This year me and the girls at work decided to be Where's Waldo girls. Pretty fun. I realized at about 9:00pm the night before that I didn't have a hat. So I took some fabric and made one really REALLY quick. It's not that impressive but it works for a halloween outfit I think!
So here's the deal. I've never handed out candy before for halloween, but planned on doing so this year. I went to winco and got three bags. Then realized, okay that means there's approximately 45 pieces of candy and what if these kids are sticking their big hands in and grabbing huge HAND fulls?! Clay thought this was highly likely. So we were looking at maybe having the potential for 15 kids or so? This got me stressin. I mean like majorly stressin. I just didn't want to run out of candy and leave these kids hangin. And I didn't want to be stressing out the whole night saying, "nu uh uh! Only one!". So after much deliberation, Clay and I decided I'd better run to Sam's club after work and get one of those big bags, just to be on the safe side. And I know what made Clay lean towards this decision. I told him that any leftovers we have we could take with us to Seattle and eat cause whenever we go to Seattle we cheat...and this way we buy less snacks. Cause pretty much everytime we are waiting around in the airport we end up buying snacks. Which basically cost as much as our airplane tickets. Anyway. Clay's face pretty much lit up at the thought that we could have the leftovers and EAT them.
I know, it's bad. But it's not like we are having tons of candy all the time! So I figured, what the heck. Lets celebrate this holiday.
Turns out we did need that extra bag, but we still had leftovers. And we definitely both made ourselves sick eating so much candy!!!
Seattle was good. Let me tell you- Seattle is GORGEOUS right now. Holy moly, the trees are so stinking beautiful. Our appointment wasn't anything extraordinary. For a bit of an update....
I am basically symptom free but just have these REALLY subtle lingering symptoms. Our doctor, Clay, and I all feel that I am not done yet. But we feel that I am SO SO CLOSE! Clay is on a good track, he is also dealing with subtle symptoms. We asked her how she feels about where we are at and she said we are "poster patients" or something. And that we are further along than she would hope for us. So that's good! We knew at the beginning this could take 3-5 years to get rid of and we've been at it for 2 years.
Our doctor has her dog at the office and seriously she is the SWEETEST dog ever. Like she just comes and greets you and is just so nice and sweet. She loves Clay cause he's really good at scratching her.
I decided that I am still going to post a picture a day of things I'm grateful for...but I'm not going to put so much pressure on myself about learning my camera. I will continue to learn slowly, but a lot of my pics will just be how I used to do them. I will still work on it though! I think I kinda hate doing the same thing everyday, so I feel like the way I was thinking before was like...making it so I would only be able to study my camera each day and that just gets boring and stuff.

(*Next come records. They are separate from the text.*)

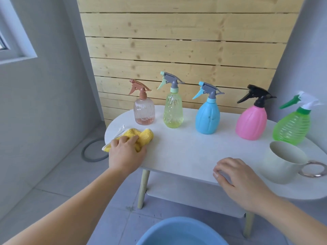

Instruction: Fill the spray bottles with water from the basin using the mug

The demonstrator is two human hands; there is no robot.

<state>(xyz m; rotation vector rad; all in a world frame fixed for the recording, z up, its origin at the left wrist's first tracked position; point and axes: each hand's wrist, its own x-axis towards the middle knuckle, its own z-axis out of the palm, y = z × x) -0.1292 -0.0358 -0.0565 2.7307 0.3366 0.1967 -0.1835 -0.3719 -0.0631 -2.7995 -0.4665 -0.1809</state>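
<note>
White table carries five spray bottles in a row at its back, mug at the right end, basin on the floor below. Left hand clutches a cloth on the table. Right hand rests loosely curled on the front edge, holding nothing.

Five spray bottles stand in a row along the back edge of the table, a cloth lies before them at its left end, the mug at its right end, and the basin on the floor before it.
</note>
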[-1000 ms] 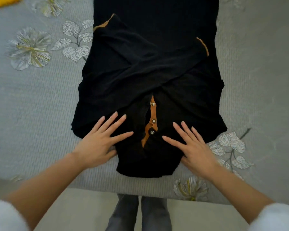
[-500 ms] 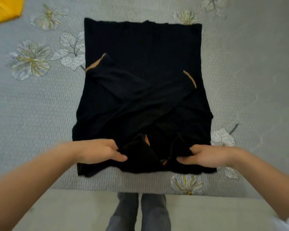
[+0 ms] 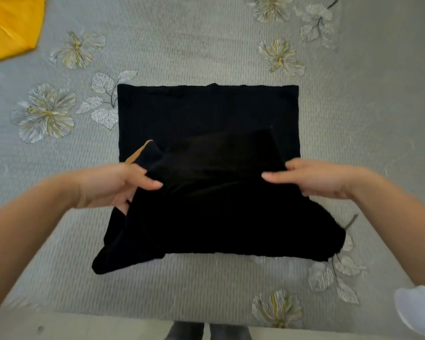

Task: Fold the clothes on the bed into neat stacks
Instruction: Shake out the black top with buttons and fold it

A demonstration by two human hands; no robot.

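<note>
No legible text or markings.

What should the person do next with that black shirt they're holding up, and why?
Probably fold the black shirt onward: lay its lifted near half flush with its far edge. The left hand and right hand pinch that half raised off the bed, only partway over.

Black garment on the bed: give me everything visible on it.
The black garment is soft, dark fabric with a tan trim strip showing just beyond the left hand. Its far half lies flat and square on the grey floral bedspread. The near part is raised in a slack fold, one corner drooping at lower left. The left hand and right hand each grip a side of that fold.
</note>
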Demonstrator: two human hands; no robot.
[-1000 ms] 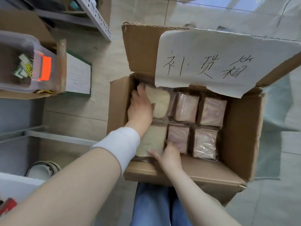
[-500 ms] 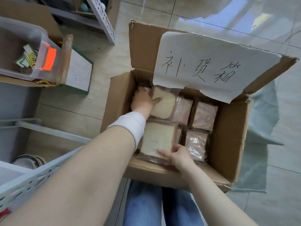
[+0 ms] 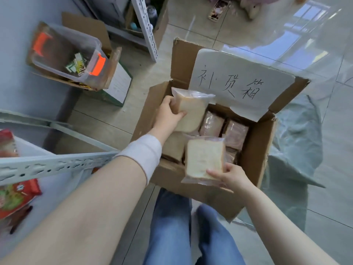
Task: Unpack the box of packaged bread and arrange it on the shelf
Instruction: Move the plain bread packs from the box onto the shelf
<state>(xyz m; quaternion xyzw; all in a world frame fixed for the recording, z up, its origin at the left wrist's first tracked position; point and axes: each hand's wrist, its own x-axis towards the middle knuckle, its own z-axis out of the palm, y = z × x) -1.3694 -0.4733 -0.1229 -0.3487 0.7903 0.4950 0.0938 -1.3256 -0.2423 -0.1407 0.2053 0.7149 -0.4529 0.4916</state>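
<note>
An open cardboard box (image 3: 256,161) stands on the floor with a handwritten paper sheet (image 3: 238,83) on its raised flap. Several packaged bread slices (image 3: 236,131) remain inside. My left hand (image 3: 168,115) grips one clear-wrapped bread pack (image 3: 193,109), lifted above the box's far left corner. My right hand (image 3: 229,175) pinches a second bread pack (image 3: 204,159) by its lower right corner, raised over the box's near edge.
A white perforated shelf rail (image 3: 47,165) crosses at the left, with red snack packs (image 3: 15,197) on the shelf below it. A clear plastic bin (image 3: 65,52) sits in a carton at the far left. A shelf upright (image 3: 147,29) stands behind. My jeans-clad legs (image 3: 172,226) are below the box.
Both hands have lifted a bread pack each up out of the box. The view has pulled back and up, bringing the shelf rail and snack packs into sight.
</note>
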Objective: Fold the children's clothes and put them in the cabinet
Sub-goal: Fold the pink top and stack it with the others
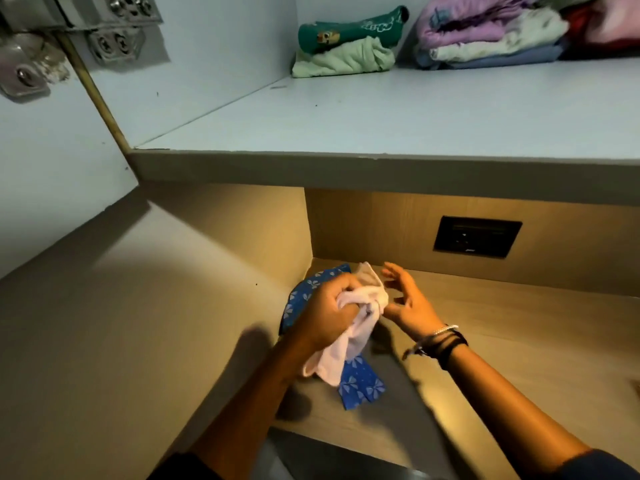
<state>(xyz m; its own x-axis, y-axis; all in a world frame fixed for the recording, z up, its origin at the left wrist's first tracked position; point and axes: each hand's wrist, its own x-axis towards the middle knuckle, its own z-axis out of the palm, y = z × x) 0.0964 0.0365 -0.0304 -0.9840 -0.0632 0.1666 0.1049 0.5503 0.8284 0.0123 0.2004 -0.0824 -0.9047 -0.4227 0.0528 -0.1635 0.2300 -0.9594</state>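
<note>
2 hands were working in the lower cabinet compartment, below the pale blue shelf (pixel 346 126). Going left to right: the left hand (pixel 323 315) was fisted around a bunched white garment (pixel 349 327), which hung down and toward the person out of the bottom of the fist, long axis running roughly from the far right to the near left. Under and behind it lay a blue patterned cloth (pixel 362 386) on the wooden compartment floor (pixel 519 358); whether the left hand also pinched it, I couldn't tell. Just right of the white bundle, the right hand (pixel 410 304) was spread wide, gripping nothing, fingertips nearly at the fabric's top end, so I'd guess it was the one to take the free end for a fold. Plenty of bare floor stretched off to the right, while the side wall crowded in close on the left. Up top, 2 folded stacks sat at the back: a green one (pixel 343 46) and a purple-and-blue one (pixel 485 36).
</note>
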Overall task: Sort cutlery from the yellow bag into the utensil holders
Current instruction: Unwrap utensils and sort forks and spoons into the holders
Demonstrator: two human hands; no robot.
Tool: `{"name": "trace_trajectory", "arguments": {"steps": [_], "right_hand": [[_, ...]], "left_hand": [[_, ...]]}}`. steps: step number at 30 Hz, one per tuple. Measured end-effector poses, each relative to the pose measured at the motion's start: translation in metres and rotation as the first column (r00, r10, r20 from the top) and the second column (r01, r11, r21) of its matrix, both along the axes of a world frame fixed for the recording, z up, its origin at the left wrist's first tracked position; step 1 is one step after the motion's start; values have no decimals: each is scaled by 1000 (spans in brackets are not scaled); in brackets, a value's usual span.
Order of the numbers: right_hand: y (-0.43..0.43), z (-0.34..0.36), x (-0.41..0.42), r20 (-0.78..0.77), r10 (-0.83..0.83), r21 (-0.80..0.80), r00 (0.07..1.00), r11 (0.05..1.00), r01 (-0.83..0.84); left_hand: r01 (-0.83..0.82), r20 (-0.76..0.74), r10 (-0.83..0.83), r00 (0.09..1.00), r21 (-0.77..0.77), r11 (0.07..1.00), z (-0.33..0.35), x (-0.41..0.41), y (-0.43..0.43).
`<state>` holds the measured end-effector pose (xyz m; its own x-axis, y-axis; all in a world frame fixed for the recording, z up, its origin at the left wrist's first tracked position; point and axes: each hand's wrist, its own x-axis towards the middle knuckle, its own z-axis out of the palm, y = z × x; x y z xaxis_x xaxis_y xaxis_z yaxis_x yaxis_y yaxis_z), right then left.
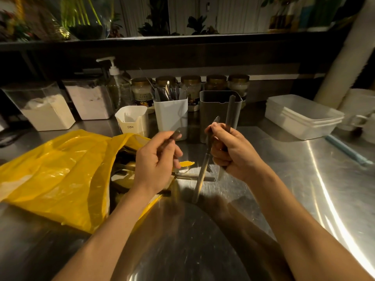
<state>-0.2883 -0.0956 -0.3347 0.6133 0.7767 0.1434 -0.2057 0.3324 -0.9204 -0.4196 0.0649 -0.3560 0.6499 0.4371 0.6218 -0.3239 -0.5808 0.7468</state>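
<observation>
Mid-sort: gripping one utensil [174, 136] in left hand [156, 159], two utensils [203, 173] in right hand [233, 153]; next, dropping each into matching holders [170, 118] above centre

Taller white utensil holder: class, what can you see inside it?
Upright cutlery ends poke above the taller white utensil holder; its opaque wall hides their lower parts.
</observation>
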Motion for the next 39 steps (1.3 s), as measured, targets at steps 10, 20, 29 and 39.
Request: {"name": "trace_trajectory", "arguments": {"steps": [10,20,29,39], "right_hand": [[0,-4,0,69,33,-146,997,989,-22],[1,-6,0,118,-18,-201,993,979,42],[9,-3,-8,158,-82,-210,984,971,115],[1,8,-22,761,436,-630,479,671,390]], "left_hand": [[168,-175,-193,965,-146,975,-4,-15,-11],[179,-347,-203,916,-100,979,-13,-19,-31],[197,-316,-401,860,-520,831,-11,-13,-20],[-58,-317,-98,943,-450,891,-1,-10,4]]}}
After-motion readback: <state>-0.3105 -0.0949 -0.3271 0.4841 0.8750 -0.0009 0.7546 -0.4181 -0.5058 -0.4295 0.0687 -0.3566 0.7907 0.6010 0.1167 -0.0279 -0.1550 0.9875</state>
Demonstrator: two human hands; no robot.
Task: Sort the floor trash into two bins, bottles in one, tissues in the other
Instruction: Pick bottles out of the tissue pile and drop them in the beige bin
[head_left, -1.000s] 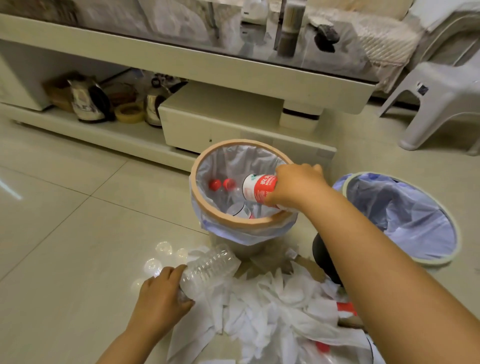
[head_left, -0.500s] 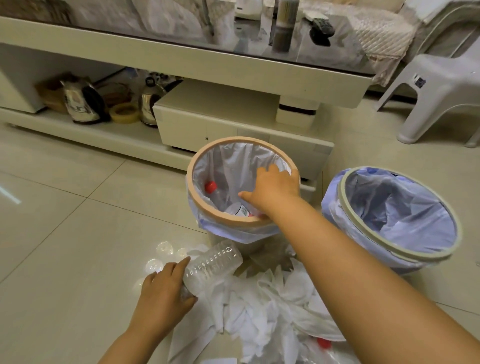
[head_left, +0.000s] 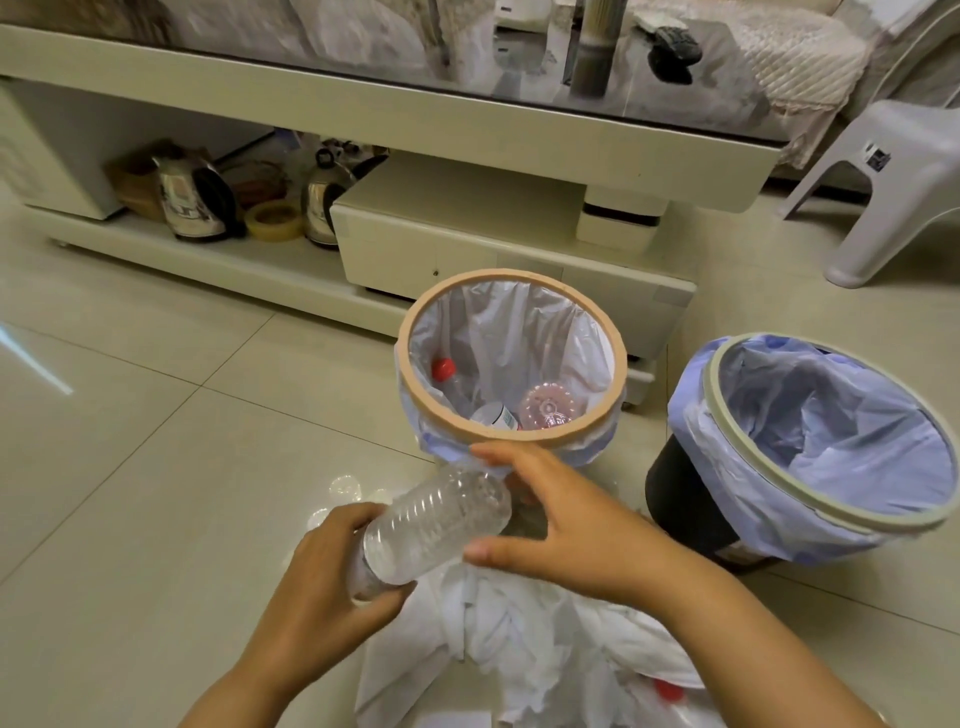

A few randoms....One, I am like OBSESSED with the show Alias. I'm watching it on netflix and it's pretty great. Two, tomorrow is the election and can I tell you? I am SO EXCITED for it to be over. Here at Idaho obviously Romney will win but we have some local propositions that are getting some HEATED discussions. I have never seen so many people in Idaho at odds with each other. Literally, there are no commercials on the radio anymore- its one after another about each of these propositions. It's about education reform. Teachers are all anti-propositions and business people are for it and anyway, Clay and I have been really really thinking hard on it. I'm still not positive. I know what I'm voting on one of them, but am still on the fence about the others. Did you know Idaho is 49th in the nation in sending their kids to college? That's like...awful. So you can see why Clay and I are thinking hard on this. Anyway, I guess we'll see where I stand tomorrow!